» Exercise prompt:
Make an exact copy, from the records below, of the lines from the line containing "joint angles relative" to the line containing "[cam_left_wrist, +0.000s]", both lines included, excluding pictures.

:: Records for processing ::

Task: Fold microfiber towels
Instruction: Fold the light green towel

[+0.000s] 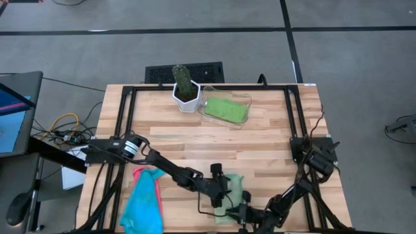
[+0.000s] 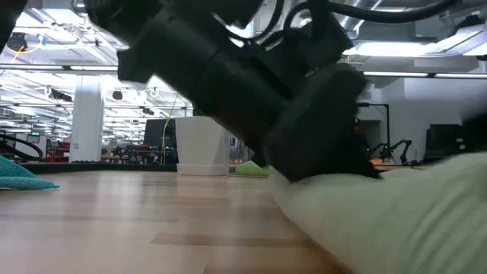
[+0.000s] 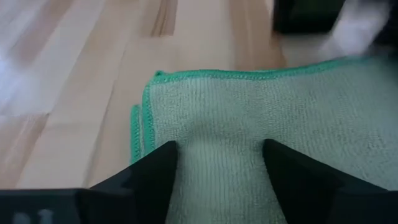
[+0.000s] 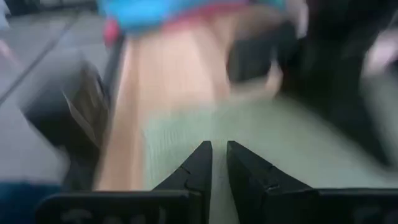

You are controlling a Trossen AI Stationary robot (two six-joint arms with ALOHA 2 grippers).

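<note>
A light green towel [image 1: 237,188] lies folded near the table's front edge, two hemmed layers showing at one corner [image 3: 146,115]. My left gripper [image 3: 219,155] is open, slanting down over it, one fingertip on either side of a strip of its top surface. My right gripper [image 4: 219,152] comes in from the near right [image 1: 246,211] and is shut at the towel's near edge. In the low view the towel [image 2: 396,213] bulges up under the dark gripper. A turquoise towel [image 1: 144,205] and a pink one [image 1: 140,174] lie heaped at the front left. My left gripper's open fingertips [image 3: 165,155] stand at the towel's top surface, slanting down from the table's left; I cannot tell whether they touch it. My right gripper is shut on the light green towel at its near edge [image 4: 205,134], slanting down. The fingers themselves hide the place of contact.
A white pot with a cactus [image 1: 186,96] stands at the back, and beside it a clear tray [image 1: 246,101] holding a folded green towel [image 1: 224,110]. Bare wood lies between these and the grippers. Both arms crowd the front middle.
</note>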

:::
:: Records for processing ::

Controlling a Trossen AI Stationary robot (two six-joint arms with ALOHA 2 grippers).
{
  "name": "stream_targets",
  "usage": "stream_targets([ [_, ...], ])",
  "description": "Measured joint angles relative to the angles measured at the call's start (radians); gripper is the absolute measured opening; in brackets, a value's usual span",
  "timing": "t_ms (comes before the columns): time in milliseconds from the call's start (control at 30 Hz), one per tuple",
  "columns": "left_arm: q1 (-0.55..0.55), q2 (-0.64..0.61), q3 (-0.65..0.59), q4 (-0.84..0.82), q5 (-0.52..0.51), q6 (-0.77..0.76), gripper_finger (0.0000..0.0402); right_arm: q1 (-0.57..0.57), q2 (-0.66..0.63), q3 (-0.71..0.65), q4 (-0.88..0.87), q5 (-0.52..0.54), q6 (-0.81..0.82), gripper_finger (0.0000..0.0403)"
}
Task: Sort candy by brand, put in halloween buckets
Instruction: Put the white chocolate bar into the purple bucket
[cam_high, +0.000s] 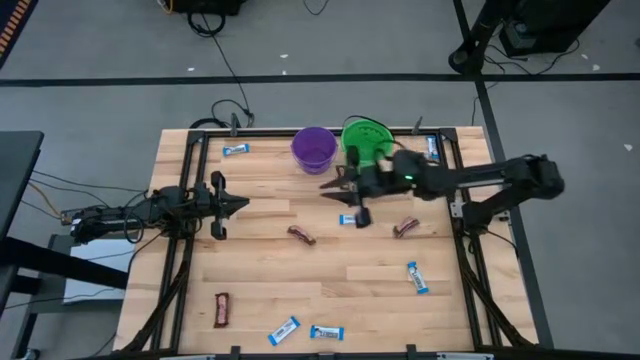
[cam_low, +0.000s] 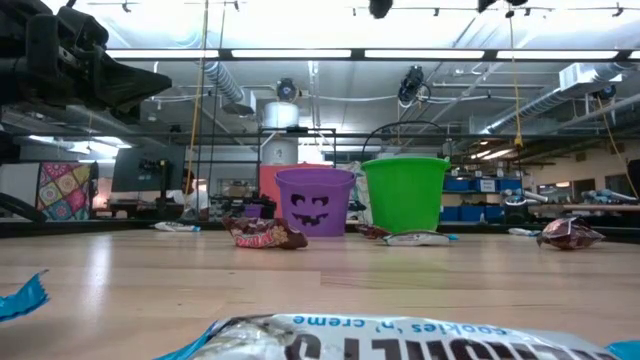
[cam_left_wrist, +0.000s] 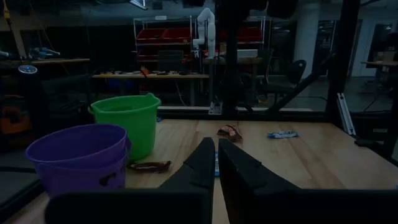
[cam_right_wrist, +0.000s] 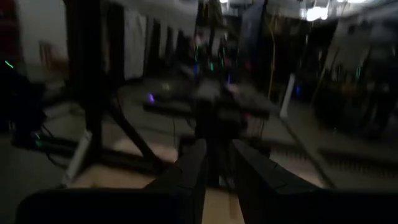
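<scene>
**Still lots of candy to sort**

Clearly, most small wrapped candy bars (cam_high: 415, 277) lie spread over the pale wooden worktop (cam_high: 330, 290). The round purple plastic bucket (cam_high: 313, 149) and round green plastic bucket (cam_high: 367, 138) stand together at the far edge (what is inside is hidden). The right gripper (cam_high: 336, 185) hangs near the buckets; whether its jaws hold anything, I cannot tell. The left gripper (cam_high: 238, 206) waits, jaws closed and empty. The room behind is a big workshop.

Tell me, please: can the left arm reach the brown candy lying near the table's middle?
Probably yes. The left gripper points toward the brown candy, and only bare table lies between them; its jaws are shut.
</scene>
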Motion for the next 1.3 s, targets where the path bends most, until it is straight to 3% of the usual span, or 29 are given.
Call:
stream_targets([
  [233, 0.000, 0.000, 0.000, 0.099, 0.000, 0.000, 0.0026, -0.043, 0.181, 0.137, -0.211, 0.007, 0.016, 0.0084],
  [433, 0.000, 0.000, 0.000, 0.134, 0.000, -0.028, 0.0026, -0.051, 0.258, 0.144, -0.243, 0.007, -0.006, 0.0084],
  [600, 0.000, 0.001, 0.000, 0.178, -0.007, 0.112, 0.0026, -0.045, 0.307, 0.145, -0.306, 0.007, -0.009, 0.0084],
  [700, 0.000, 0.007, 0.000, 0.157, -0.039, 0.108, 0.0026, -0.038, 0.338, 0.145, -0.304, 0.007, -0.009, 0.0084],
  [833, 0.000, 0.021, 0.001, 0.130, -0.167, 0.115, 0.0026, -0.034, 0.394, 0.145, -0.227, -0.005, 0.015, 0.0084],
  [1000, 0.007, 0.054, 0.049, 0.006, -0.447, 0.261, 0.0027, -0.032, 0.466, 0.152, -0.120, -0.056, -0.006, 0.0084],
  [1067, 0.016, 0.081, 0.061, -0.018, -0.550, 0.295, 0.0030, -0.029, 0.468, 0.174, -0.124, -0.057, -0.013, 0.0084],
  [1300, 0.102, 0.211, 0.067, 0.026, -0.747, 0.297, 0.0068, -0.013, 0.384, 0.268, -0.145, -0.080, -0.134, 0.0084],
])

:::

» Answer section:
  "description": "Measured joint angles relative to the angles measured at the call's start (radians); gripper is the absolute measured opening; in brackets, a value's usual span",
  "timing": "t_ms (comes before the columns): time in milliseconds from the call's start (control at 30 Hz), one per tuple",
  "columns": "left_arm: q1 (-0.55..0.55), q2 (-0.64..0.61), q3 (-0.65..0.59), q4 (-0.84..0.82), q5 (-0.52..0.51), q6 (-0.77..0.76), gripper_finger (0.0000..0.0402); right_arm: q1 (-0.57..0.57), q2 (-0.66..0.63), q3 (-0.71..0.65), q4 (-0.88..0.87), q5 (-0.52..0.54), q6 (-0.81..0.82), gripper_finger (0.0000..0.0403)"
}
Task: Sort candy by brand, put in halloween buckets
Instruction: Put the white chocolate bar into the purple bucket
[cam_high, +0.000s] 
[cam_low, +0.000s] 
[cam_left_wrist, +0.000s] 

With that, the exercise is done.